Have a timely angle: When it comes to getting the final approval, Mack says it helps to have a product with key advantages over other options on the market.

With the company’s hydrogel that targets post-operative pain management, Virpax showed the FDA animal-study data suggesting that it works for a longer duration than the product it would compete with on the market — that improvement could help speed its eventual approval.

“We met with the FDA and presented these data, and the agency said if we are able to reduce the amount of opioid needed by patients in the first 72 hours after a surgery, considering successful phase 3 trials, Probudur may receive an opioid-sparing label,” Mack says. “This is the kind of asset the agency wants to bring to the market.”

Virpax will take a similar approach with one of its newer products called VRP324, an intranasal spray for pharmaceutical-grade cannabidiol (CBD), which is being developed to treat epilepsy.

In 2018, GW Pharmaceuticals, which was purchased by Jazz Pharmaceuticals in 2021, scored the first-ever FDA approval for a CBD-based drug for the management of rare epilepsy in children. Mack says Virpax's intranasal nose-to-brain delivery will have several advantages over GW’s oral-based drug.

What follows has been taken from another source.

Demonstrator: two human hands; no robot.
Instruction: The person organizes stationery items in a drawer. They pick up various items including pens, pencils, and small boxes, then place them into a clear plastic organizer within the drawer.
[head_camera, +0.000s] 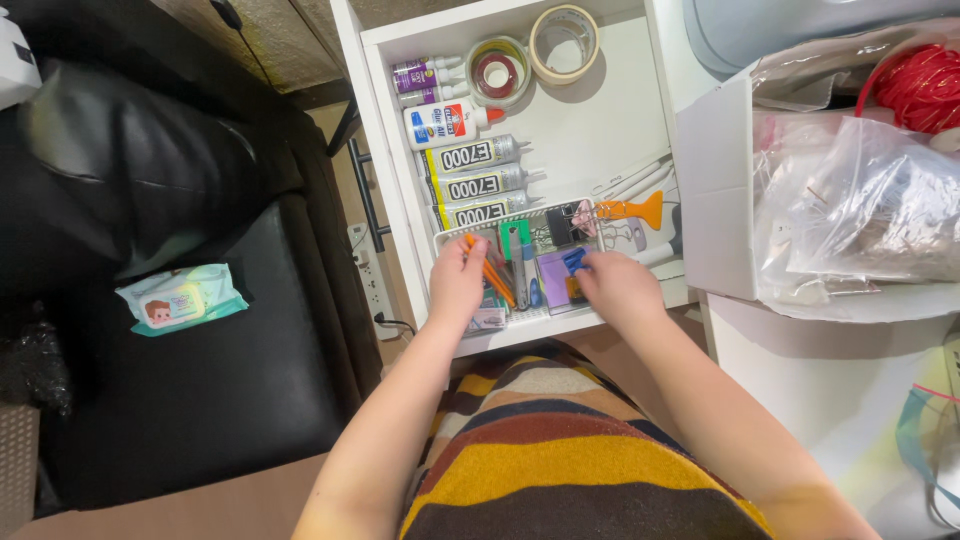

“The oral formulation gets metabolized in the liver and may cause drug-to-drug interactions,” he says. “We avoid this first pass effect … and deliver the cannabidiol directly to the brain. Our formulation will use significantly less cannabidiol dosing…so we can reduce the amount of active ingredient that it takes to get to the same therapeutic benefit of the approved oral formulation required to manage seizures.”

Although sprays and gels have been around years in pharma, Mack says Virpax’s patented formulations are showing how they can be used to develop a next-generation approach to existing medications.

“I think pharma is going to focus on targeted drug delivery in the future,” he says. “The most unique thing about drug delivery platforms is their ability to target pain and CNS disorders at the source, making them competitive options if approved. Our preclinical studies are showing proprietary drug delivery can provide a significantly better option than what’s on the market today.”